Dataset excerpts:

——

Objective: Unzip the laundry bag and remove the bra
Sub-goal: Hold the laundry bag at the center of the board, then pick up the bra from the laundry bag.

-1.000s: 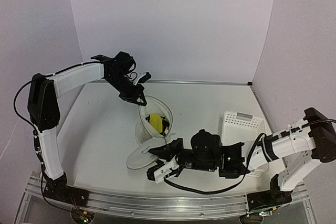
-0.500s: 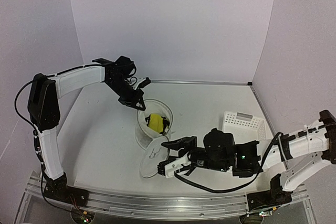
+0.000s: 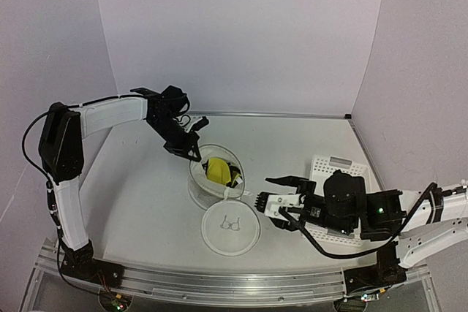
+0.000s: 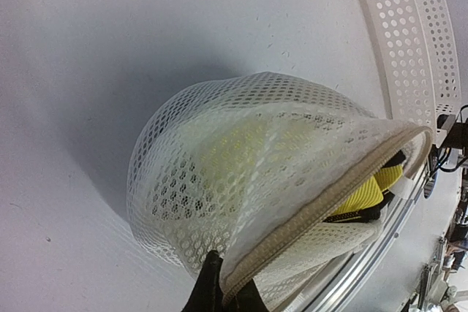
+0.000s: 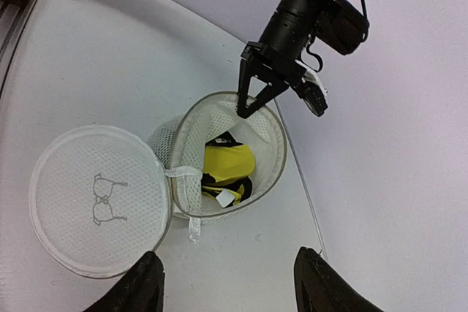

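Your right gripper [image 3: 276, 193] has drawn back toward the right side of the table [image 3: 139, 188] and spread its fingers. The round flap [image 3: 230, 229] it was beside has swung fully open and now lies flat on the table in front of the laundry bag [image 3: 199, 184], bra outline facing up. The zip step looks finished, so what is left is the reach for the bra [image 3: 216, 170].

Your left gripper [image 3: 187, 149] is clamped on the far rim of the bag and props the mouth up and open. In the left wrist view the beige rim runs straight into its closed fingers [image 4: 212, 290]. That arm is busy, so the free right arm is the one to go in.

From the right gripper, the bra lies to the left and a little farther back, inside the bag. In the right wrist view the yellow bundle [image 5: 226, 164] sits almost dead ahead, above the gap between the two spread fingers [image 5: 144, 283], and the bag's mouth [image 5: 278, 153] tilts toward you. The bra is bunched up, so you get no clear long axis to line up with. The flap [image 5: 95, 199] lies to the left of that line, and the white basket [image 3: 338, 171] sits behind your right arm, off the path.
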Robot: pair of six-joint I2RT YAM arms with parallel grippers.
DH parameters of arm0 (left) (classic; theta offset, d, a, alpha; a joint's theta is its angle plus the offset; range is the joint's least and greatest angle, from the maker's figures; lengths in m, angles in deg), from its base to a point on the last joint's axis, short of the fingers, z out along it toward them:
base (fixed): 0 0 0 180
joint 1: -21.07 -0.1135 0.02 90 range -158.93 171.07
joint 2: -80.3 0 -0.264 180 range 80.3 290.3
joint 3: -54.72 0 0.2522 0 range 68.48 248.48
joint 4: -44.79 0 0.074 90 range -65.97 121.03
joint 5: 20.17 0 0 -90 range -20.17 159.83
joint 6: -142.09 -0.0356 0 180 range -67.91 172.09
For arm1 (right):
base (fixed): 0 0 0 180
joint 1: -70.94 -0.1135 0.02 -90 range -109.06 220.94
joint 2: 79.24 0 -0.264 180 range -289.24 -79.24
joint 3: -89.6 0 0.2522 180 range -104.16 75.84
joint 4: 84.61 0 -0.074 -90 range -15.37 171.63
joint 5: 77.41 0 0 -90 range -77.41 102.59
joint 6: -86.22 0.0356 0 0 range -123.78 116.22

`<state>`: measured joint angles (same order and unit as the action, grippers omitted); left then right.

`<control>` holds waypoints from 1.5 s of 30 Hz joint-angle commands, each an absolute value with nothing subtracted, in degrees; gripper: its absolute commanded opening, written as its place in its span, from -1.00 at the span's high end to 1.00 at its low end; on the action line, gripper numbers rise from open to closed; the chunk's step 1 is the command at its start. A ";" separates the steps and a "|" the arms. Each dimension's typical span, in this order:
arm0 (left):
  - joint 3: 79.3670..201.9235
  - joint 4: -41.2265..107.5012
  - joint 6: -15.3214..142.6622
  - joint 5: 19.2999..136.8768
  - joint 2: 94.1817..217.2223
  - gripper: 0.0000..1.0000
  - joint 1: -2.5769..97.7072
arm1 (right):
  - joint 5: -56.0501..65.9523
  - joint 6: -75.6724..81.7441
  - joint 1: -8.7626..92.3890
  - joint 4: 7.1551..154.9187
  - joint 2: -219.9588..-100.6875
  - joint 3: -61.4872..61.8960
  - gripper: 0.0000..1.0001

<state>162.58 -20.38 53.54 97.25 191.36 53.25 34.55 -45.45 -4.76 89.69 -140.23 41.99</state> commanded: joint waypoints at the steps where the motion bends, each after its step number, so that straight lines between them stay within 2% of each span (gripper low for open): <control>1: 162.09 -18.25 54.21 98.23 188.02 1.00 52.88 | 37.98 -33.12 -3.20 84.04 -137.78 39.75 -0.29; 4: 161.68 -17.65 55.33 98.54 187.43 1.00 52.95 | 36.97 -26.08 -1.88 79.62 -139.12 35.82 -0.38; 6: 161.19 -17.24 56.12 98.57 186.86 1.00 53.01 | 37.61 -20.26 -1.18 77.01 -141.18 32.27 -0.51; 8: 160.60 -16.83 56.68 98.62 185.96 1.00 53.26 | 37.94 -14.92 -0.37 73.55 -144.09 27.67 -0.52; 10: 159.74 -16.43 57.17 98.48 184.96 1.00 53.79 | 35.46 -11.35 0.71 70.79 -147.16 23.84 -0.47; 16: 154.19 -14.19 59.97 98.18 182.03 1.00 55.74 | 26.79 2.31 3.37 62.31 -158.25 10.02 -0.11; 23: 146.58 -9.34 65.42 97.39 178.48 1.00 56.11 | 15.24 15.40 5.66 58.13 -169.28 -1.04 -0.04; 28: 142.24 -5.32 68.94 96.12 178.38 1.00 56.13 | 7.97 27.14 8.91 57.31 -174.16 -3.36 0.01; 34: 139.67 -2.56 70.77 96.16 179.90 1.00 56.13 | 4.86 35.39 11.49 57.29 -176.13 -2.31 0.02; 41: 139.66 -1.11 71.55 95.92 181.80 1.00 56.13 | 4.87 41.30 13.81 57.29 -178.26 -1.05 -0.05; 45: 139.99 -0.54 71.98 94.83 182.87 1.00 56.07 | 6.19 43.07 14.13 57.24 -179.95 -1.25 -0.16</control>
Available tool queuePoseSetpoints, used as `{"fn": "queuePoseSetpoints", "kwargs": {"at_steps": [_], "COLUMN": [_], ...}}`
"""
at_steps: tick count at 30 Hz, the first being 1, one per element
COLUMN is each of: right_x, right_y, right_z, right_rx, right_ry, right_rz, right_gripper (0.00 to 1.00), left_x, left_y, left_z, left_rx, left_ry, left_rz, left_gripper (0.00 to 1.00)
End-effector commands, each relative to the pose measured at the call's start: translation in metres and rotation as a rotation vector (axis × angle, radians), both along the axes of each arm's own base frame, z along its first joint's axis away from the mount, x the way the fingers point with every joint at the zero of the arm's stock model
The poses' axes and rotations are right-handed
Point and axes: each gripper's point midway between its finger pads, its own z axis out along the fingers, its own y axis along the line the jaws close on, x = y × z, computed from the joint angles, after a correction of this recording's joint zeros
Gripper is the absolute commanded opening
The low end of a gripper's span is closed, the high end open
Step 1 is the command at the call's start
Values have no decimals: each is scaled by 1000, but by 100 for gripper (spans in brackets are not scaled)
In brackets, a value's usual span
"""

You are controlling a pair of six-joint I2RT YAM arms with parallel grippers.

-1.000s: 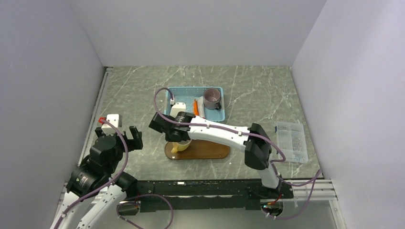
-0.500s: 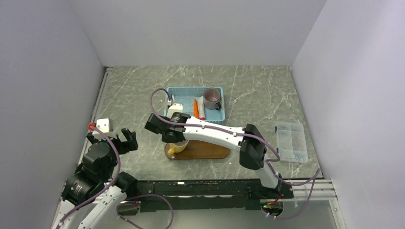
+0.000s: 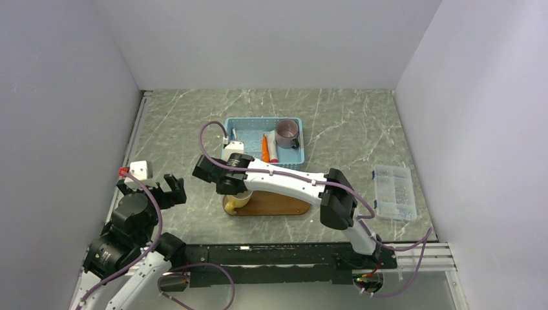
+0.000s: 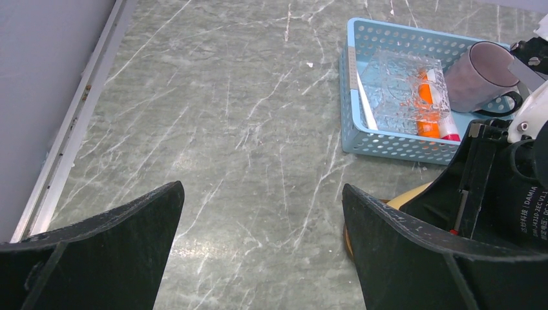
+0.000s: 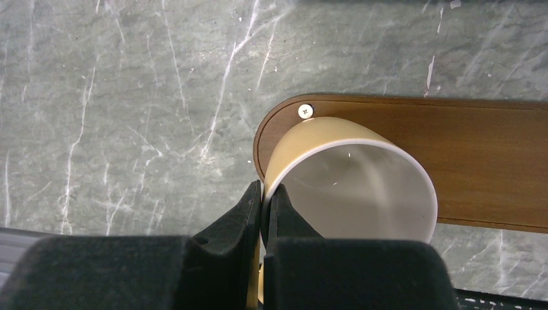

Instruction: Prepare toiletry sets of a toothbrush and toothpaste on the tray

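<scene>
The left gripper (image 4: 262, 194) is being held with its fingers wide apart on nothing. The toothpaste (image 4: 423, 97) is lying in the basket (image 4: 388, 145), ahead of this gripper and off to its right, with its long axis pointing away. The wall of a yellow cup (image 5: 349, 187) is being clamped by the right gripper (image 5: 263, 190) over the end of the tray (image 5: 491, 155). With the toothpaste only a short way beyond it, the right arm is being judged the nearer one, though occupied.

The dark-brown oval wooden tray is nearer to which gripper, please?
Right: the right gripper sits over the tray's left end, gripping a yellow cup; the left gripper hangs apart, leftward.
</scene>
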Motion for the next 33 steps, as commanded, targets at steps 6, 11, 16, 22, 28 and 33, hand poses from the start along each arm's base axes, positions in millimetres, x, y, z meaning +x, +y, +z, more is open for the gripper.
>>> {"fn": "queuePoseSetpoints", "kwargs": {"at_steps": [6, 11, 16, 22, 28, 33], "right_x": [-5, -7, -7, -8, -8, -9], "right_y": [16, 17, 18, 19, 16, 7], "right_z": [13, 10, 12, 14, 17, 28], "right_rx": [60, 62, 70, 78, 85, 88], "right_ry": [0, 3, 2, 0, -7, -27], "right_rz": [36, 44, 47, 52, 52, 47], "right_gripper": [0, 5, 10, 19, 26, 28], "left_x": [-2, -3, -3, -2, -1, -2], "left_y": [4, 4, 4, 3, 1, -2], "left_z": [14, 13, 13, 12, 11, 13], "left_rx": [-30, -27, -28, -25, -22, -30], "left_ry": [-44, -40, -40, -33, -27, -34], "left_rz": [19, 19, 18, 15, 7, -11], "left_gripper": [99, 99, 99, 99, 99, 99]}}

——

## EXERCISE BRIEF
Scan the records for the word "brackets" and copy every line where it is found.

## ANSWER
Values have no decimals: each is scaled by 1000, but by 100 for gripper (spans in brackets are not scaled)
In brackets, a value's usual span

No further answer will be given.